UPDATE: The Law Center is monitoring the Pennsylvania Department of Education’s (PDE) implementation of this new federal regulation, which will require changes in its current practices. PDE informed us in early February 2017 that they will post on their website a draft policy for implementing the new regulations; once that draft is available, we will issue another update and will gather input in order to submit comments to PDE.
In the final month of the Obama Administration, the U.S. Department of Education finalized a rule to address the disproportionate placement and disciplining of students in special education programs on the basis of race and ethnicity. The new rule requires states and school districts to use a standardized methodology to identify such disproportionate actions.
The Law Center welcomes this new rule. We provided comments on this rule on behalf the NAACP Pennsylvania State Conference and Concerned African American Parents in May 2016.
The disproportionate placement and discipline of students in special education are long-recognized problems in American public education.

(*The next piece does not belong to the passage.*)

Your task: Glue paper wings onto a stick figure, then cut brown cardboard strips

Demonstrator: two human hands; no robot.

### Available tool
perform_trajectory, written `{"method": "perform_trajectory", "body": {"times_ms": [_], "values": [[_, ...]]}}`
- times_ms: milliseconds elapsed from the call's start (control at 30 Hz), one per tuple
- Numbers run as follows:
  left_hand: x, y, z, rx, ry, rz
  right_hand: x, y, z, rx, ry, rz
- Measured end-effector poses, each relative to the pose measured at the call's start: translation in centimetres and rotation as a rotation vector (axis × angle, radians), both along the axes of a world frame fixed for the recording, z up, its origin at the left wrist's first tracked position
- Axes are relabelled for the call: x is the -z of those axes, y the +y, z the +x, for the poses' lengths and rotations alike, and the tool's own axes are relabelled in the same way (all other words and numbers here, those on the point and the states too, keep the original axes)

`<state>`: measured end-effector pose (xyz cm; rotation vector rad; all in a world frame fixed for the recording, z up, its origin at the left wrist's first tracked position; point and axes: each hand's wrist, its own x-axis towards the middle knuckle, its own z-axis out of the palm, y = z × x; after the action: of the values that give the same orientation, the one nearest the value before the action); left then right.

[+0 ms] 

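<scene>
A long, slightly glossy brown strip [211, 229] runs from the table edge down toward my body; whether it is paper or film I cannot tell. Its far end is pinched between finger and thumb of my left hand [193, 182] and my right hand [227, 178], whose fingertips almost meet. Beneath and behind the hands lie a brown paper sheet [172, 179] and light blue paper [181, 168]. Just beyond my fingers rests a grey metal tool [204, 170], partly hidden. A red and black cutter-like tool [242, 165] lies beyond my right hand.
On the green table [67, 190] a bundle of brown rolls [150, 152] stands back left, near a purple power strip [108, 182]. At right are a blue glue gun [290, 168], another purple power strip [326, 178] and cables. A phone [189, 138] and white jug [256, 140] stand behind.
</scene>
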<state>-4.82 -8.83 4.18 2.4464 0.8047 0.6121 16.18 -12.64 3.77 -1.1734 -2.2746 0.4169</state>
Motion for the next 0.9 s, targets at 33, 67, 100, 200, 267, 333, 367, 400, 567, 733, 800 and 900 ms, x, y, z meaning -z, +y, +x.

Misplacement into special education can result in social isolation and diminished self-esteem in the affected students. Moreover, low academic expectations may sabotage students’ educational progress and opportunities for college or career advancement. Academic studies have confirmed that the over-identification of African-American students for special education programs is particularly problematic in predominantly white, wealthy school districts.

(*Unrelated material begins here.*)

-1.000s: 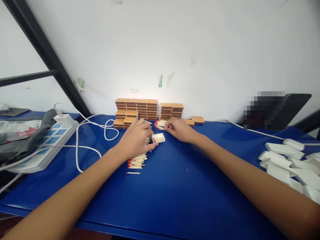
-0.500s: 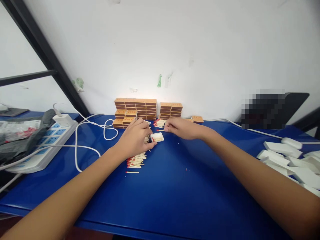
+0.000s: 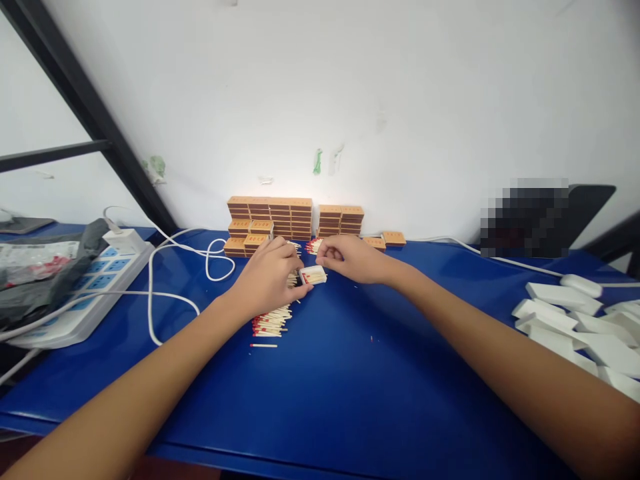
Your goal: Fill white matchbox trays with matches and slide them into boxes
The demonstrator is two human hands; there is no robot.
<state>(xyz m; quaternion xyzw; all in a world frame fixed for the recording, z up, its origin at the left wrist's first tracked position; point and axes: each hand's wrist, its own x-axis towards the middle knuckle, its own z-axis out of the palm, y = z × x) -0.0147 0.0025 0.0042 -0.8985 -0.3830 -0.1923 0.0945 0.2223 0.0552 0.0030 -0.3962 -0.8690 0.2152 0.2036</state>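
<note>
A: Head view, noting your hands first. Your left hand [image 3: 267, 277] is lying over the near end of a loose heap of matches [image 3: 273, 321] on the blue table [image 3: 350, 387], fingers curled together, the fingertips pressing against the left edge of a small white tray [image 3: 314, 274].

B: And the tray itself, where is it sitting?

A: It is resting flat on the table between your two hands, just in front of the stacked orange matchboxes [image 3: 273, 215] at the wall. Matches are lying inside it, red heads showing at the left end.

B: What is your right hand doing?

A: Your right hand [image 3: 350, 259] is hovering just behind the tray, thumb and forefinger pinched together. You seem to be holding matches there, but the fingers are hiding them, so I cannot tell for certain. A second small clump of matches [image 3: 314, 245] is lying just beside that hand, toward the wall.

B: Anything else worth logging?

A: One single match [image 3: 263, 345] is lying apart from the heap, on its near side. A white power strip [image 3: 85, 293] is sitting at the far left with a white cable [image 3: 170, 293] looping across the table. A pile of empty white trays [image 3: 580, 327] is lying well apart at the right edge. A second, shorter stack of matchboxes [image 3: 341, 220] is standing beside the first.
</note>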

Disproportionate discipline and expulsion based on race has been identified as part of the “pipeline to prison” problem.
The new regulations will improve current practices, by adding needed specificity for making determinations of significant disproportionality and for remedying the problem once it is identified. The regulations strike a needed balance between allowing states and school districts some discretion in how they calculate disproportionality and requiring them to exercise that discretion within reasonable, well-delineated bounds.
We and our clients express our full approval of the adoption of this rule which went into effect January 18, 2017.